(Beginning of DATA EXTRACT)
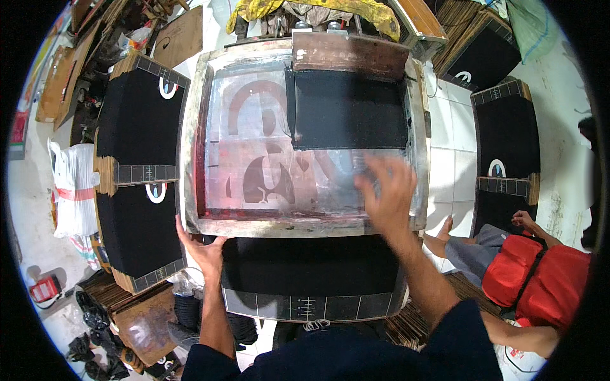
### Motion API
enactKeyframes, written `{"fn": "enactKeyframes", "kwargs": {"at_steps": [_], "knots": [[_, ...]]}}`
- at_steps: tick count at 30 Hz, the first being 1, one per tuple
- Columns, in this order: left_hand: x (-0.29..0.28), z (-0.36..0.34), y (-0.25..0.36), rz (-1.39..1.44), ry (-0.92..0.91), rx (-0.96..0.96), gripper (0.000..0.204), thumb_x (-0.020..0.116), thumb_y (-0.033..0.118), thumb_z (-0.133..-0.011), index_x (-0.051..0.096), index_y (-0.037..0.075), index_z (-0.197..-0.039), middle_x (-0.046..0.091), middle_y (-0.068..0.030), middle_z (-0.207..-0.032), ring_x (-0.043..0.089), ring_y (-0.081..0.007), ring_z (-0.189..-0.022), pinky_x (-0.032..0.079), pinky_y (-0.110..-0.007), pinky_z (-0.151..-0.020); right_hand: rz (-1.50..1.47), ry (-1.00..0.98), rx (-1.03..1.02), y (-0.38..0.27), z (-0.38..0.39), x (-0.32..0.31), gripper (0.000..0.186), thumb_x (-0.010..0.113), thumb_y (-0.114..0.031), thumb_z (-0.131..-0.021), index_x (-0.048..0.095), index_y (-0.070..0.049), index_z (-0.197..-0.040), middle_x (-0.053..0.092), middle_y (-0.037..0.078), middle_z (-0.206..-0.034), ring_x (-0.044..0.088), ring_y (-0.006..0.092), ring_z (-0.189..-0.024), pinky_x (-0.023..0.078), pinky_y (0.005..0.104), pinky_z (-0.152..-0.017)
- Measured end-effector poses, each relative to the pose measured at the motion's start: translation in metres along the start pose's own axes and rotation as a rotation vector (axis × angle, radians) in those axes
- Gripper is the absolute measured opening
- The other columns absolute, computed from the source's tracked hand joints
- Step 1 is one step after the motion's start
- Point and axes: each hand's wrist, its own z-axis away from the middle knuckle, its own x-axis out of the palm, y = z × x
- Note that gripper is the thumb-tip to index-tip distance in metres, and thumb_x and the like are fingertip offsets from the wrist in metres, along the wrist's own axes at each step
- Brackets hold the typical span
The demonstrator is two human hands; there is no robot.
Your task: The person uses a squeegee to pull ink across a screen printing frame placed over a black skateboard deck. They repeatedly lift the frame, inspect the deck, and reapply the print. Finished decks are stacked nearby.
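Right hand (389, 193): blurred, over near right of the mesh (219, 162). Fingers bent, loosely parted; nothing seen in it. Contact with mesh: cannot tell.

Left hand (203, 251): spread wide at the near left corner of the frame (305, 227), thumb by the near edge, fingers along the side; no closed grip.

Frame lies over a black-covered board (311, 270), whose near strip shows. Mesh carries curved shapes; black rectangle (349, 111) at far right, brown panel (349, 54) behind it.

Outward: black-covered boards with white ring marks at left (140, 120) and right (505, 133). Person in red shirt (508, 267) at lower right.

Progress, my judgement: partway. Frame is down; side pieces bear marks. Near strip shows none; what lies under the mesh is hidden, so its finish cannot be told.
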Motion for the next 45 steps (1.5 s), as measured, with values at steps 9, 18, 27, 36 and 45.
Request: {"fn": "enactKeyframes", "kwargs": {"at_steps": [9, 18, 27, 36, 45], "knots": [[-0.027, -0.063, 0.162, 0.157, 0.283, 0.333, 0.102, 0.084, 0.008, -0.087, 0.018, 0.008, -0.165, 0.056, -0.0220, -0.140, 0.057, -0.0307, -0.129, 0.050, -0.045, -0.107, 0.117, 0.377, -0.263, -0.055, -0.031, -0.149, 0.038, 0.059, -0.038, -0.101, 0.074, -0.010, -0.122, 0.068, 0.015, -0.113, 0.065, 0.0355, -0.103, 0.050, 0.0456, -0.089], [0.125, 0.089, 0.043, -0.756, -0.751, 0.476, 0.083, 0.064, 0.061, -0.096, 0.039, 0.017, -0.161, 0.023, -0.0289, -0.167, 0.014, -0.0473, -0.158, 0.005, -0.073, -0.121, -0.111, 0.546, -0.434, -0.123, -0.119, -0.214, 0.032, 0.051, -0.018, -0.103, 0.067, 0.010, -0.102, 0.066, 0.017, -0.083, 0.065, 0.0234, -0.082, 0.050, 0.0348, -0.077], [0.131, 0.098, 0.031, -0.855, -0.764, 0.485, 0.083, 0.058, 0.065, -0.097, 0.037, 0.020, -0.163, 0.016, -0.0283, -0.169, 0.007, -0.0482, -0.159, 0.001, -0.075, -0.120, -0.200, 0.425, -0.385, -0.125, -0.133, -0.243, 0.028, 0.054, -0.018, -0.099, 0.069, 0.006, -0.095, 0.068, 0.018, -0.084, 0.066, 0.0246, -0.080, 0.051, 0.0365, -0.075], [0.113, 0.088, 0.038, -0.528, -0.705, 0.460, 0.074, 0.072, 0.048, -0.093, 0.051, 0.011, -0.153, 0.035, -0.0258, -0.163, 0.024, -0.0415, -0.156, 0.012, -0.064, -0.125, 0.092, 0.533, 0.001, -0.132, -0.125, -0.238, 0.046, 0.051, -0.044, -0.101, 0.076, -0.005, -0.107, 0.075, 0.021, -0.101, 0.071, 0.0393, -0.097, 0.053, 0.0466, -0.085], [-0.193, 0.090, -0.194, -0.620, 0.143, -0.393, 0.040, 0.057, 0.029, -0.102, 0.075, -0.007, -0.095, 0.075, -0.0219, -0.083, 0.074, -0.0374, -0.082, 0.055, -0.048, -0.079, 0.252, 0.336, 0.112, -0.114, -0.163, -0.253, 0.056, 0.046, -0.061, -0.100, 0.074, -0.021, -0.128, 0.078, 0.008, -0.115, 0.071, 0.0322, -0.113, 0.051, 0.0463, -0.100]]}}
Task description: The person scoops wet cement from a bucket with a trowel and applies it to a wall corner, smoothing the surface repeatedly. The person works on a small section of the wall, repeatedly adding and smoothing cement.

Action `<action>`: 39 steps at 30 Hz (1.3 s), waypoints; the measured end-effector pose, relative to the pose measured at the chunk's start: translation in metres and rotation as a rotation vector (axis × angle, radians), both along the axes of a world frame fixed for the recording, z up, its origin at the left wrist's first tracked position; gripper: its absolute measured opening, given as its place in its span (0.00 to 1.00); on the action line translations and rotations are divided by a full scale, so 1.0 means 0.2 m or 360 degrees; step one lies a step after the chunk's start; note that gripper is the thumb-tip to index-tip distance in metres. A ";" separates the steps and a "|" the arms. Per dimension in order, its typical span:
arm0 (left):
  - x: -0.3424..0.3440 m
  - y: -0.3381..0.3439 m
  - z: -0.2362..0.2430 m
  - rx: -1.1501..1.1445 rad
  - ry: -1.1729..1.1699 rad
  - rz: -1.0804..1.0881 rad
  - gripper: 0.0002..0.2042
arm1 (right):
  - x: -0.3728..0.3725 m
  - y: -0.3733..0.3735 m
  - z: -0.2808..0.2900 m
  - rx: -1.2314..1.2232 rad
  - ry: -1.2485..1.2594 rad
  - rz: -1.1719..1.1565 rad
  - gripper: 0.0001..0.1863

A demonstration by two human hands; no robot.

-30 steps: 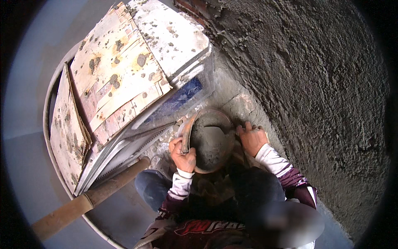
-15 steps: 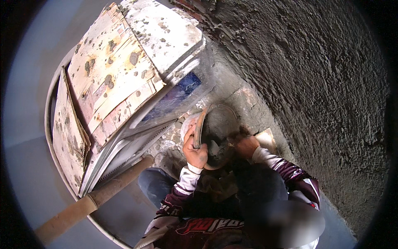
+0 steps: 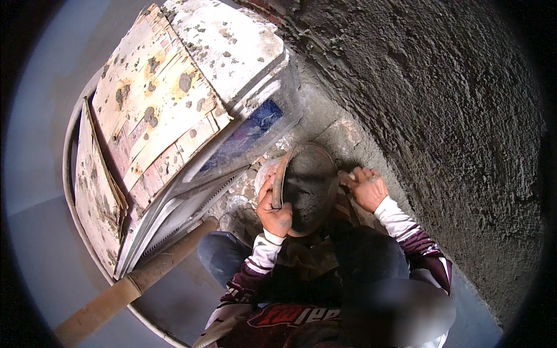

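My left hand [image 3: 274, 211] grips the curved rim of a round, mortar-smeared bucket [image 3: 306, 188], which is tilted between my knees and holds wet grey mortar [image 3: 307, 194]. My thumb and fingers wrap the rim's left side. My right hand [image 3: 365, 188] is just right of the bucket, above the rough floor, with fingers curled; what they hold, if anything, I cannot make out. A pale, narrow piece shows dimly below that hand, beside the bucket.
A textured cement wall [image 3: 441, 116] rises on the right. On the left stands a white machine [image 3: 214, 35] with a blue panel, covered partly by splintered, mortar-spattered plywood [image 3: 151, 110]. A brown pole [image 3: 93, 307] crosses the lower left, near a curved hose [image 3: 69, 174].
The bucket and my left hand have shifted right and tilted. My right hand went down into the bucket's right side half a second ago and is now back outside, higher and further right.
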State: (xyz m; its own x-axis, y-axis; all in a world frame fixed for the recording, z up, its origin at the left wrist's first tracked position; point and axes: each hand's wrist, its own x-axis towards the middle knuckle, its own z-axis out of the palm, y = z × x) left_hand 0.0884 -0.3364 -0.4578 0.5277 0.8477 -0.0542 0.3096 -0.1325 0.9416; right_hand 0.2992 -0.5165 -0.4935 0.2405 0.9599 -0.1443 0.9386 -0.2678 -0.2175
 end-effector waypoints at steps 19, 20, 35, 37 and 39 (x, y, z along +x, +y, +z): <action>-0.01 0.05 -0.04 -0.0070 -0.0040 0.0144 0.29 | -0.19 -0.19 -0.39 -0.0057 0.0741 0.0074 0.21; -0.07 0.07 -0.08 -0.0159 -0.0126 0.0214 0.28 | -0.17 -0.19 -0.39 0.0091 0.0778 -0.0033 0.21; -0.37 -0.07 0.79 -0.0398 -0.0088 0.0556 0.24 | 0.03 -0.05 0.81 -0.0125 0.0755 -0.0566 0.26; -0.42 -0.09 1.03 -0.0445 -0.0159 0.0601 0.21 | 0.01 0.01 1.03 -0.0039 0.0765 -0.0623 0.25; -0.47 -0.10 1.26 -0.0447 -0.0125 0.0663 0.21 | 0.00 0.10 1.26 0.0023 0.0837 -0.0691 0.24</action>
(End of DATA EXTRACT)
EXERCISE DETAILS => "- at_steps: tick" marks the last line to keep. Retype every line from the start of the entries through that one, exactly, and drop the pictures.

OUTPUT OF THE TASK =>
### Motion API
enactKeyframes, written `{"fn": "enactKeyframes", "kwargs": {"at_steps": [_], "knots": [[_, ...]]}}`
- at_steps: tick count at 30 Hz, the first being 1, one per tuple

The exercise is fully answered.